特定疾患に関する分子病態研究

研究成果=トリプレットリピート病については、神経細胞は伸長したポリグルタミンにタンパクに対して核内凝集体を作りやすく、顕著な脆弱性を示すこと、核内凝集体が形成に
伴いSEK1が活性化されることを見いだした。核外輸送シグナルが細胞死を抑制する事も
見いだした。凝集体形成による細胞死に先だってCaspase3および9の活性が上昇することを見いだした。沖縄地方で見いだした新たな遺伝性運動ニューロン疾患である家族性神経原生筋萎縮症家系について連鎖解析を行い、その遺伝子座が3p14.2-q13に存在することを発見し、候補領域を絞り込んだ。パーキンソン病については、α-synucleinがLewy小体の主要成分であること、多系統萎縮症(multiple system strophy)の脳幹、小脳、基底核などの白質のオリゴデンドロサイトに出現するglial cytoplasmic inclusion(GCI)がα-synuclein陽性を示すことを見出した。アルツハイマー病については、APP分子が、免疫系のFAS分子と同様にリガンド依存性にアポトーシスを誘導する可能性が示された。klotho蛋白について、klotho蛋白は液性因子として血管内皮細胞のNO合成を高める、klotho蛋白の発現が低下すると、高食塩負荷による高血圧や、高脂肪食負荷による粥状動脈硬化の発症素因になると考えられた。血栓性素因プロテインS(PS)欠乏症において、新たな遺伝子変異を同定しその欠乏症に至る分子病態機構を明らかにしそれについて検討した。進展期不応性貧血症例に観察されるt(11;19)(q23;p13.1)の分子解析を行うことにより、新規融合遺伝子MLL/MENのクローニングに成功した。　MENは、少なくともAP-1活性の刺激効果とp53に対する抑制効果により、Rat1細胞を形質転換することが明らかとなった。
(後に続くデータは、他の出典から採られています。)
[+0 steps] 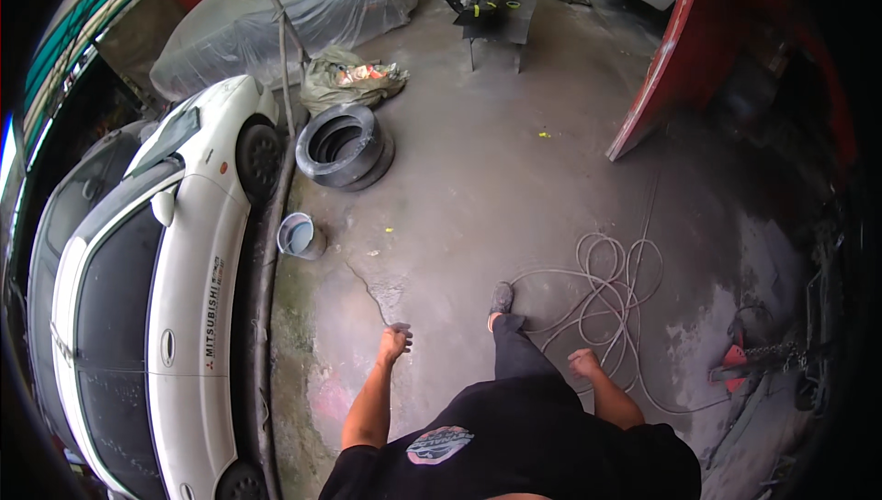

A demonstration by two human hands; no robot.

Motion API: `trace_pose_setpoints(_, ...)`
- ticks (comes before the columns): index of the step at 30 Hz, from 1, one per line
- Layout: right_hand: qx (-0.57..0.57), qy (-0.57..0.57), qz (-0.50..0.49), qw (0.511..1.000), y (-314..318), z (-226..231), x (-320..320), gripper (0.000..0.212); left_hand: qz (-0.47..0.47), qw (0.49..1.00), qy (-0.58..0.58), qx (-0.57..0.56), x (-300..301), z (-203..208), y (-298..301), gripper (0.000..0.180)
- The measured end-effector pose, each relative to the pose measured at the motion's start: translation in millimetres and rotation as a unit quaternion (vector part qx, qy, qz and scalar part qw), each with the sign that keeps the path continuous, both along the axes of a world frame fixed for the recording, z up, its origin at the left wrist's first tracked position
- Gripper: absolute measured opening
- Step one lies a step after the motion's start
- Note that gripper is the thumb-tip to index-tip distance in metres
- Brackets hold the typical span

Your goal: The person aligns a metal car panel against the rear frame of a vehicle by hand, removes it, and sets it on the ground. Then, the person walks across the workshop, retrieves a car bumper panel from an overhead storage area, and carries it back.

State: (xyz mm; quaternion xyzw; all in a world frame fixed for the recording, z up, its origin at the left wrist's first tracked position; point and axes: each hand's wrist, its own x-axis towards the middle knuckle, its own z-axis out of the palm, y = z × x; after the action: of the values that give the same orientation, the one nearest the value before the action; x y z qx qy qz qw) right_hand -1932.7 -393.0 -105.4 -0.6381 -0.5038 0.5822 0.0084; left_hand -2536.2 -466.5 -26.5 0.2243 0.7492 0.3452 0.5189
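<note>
My left hand [395, 342] hangs over the concrete floor with loosely bent fingers, a little apart and nothing seen in them. A thin dark line on the floor runs up to it from above; I cannot tell whether it is a crack or a cord. Lower right, my right hand [582, 362] is curled closed, and nothing shows in it. Behind that hand lies a loosely coiled pale hose [597, 284], apparently on the floor. One dark shoe [502, 298] steps forward between my hands.
On the left, a white car [197, 252] stands behind a long pipe [268, 289]. Nearby are a bucket [301, 236], stacked tires [344, 146] and a sack [354, 82]. A dark table [501, 18] stands far ahead. A red panel [666, 59] and chained red metal part [733, 364] are right.
</note>
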Motion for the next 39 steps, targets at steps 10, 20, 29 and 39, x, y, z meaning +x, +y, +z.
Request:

発作性夜間血色素尿症については、そのモデルマウスを作ることをめざし、コンディショナル遺伝子ターゲティングと造血幹細胞移植を組み合わせて、血液系だけにGPIアンカー欠損細胞を持つマウスを作製した。　活性酸素に関連しては、虚血再循環病態では血管がSOD依存性に弛緩すること、これが低酸素下でのNO依存性cGMP産生増加に起因することが判明した。さらに、従来から細胞質に局在すると考えられてきたCu/Zn-SODが重ミトコンドリア画分やペルオキシゾーム画分にも存在すること、およびFALS患者のSODはその超微局在性が崩れることが判明した。これらの所見から、活性酸素病態を理解するためには、分子レベルでの組織細胞内酸素環境や抗酸化防御酵素系の分布が重要であることが判明した。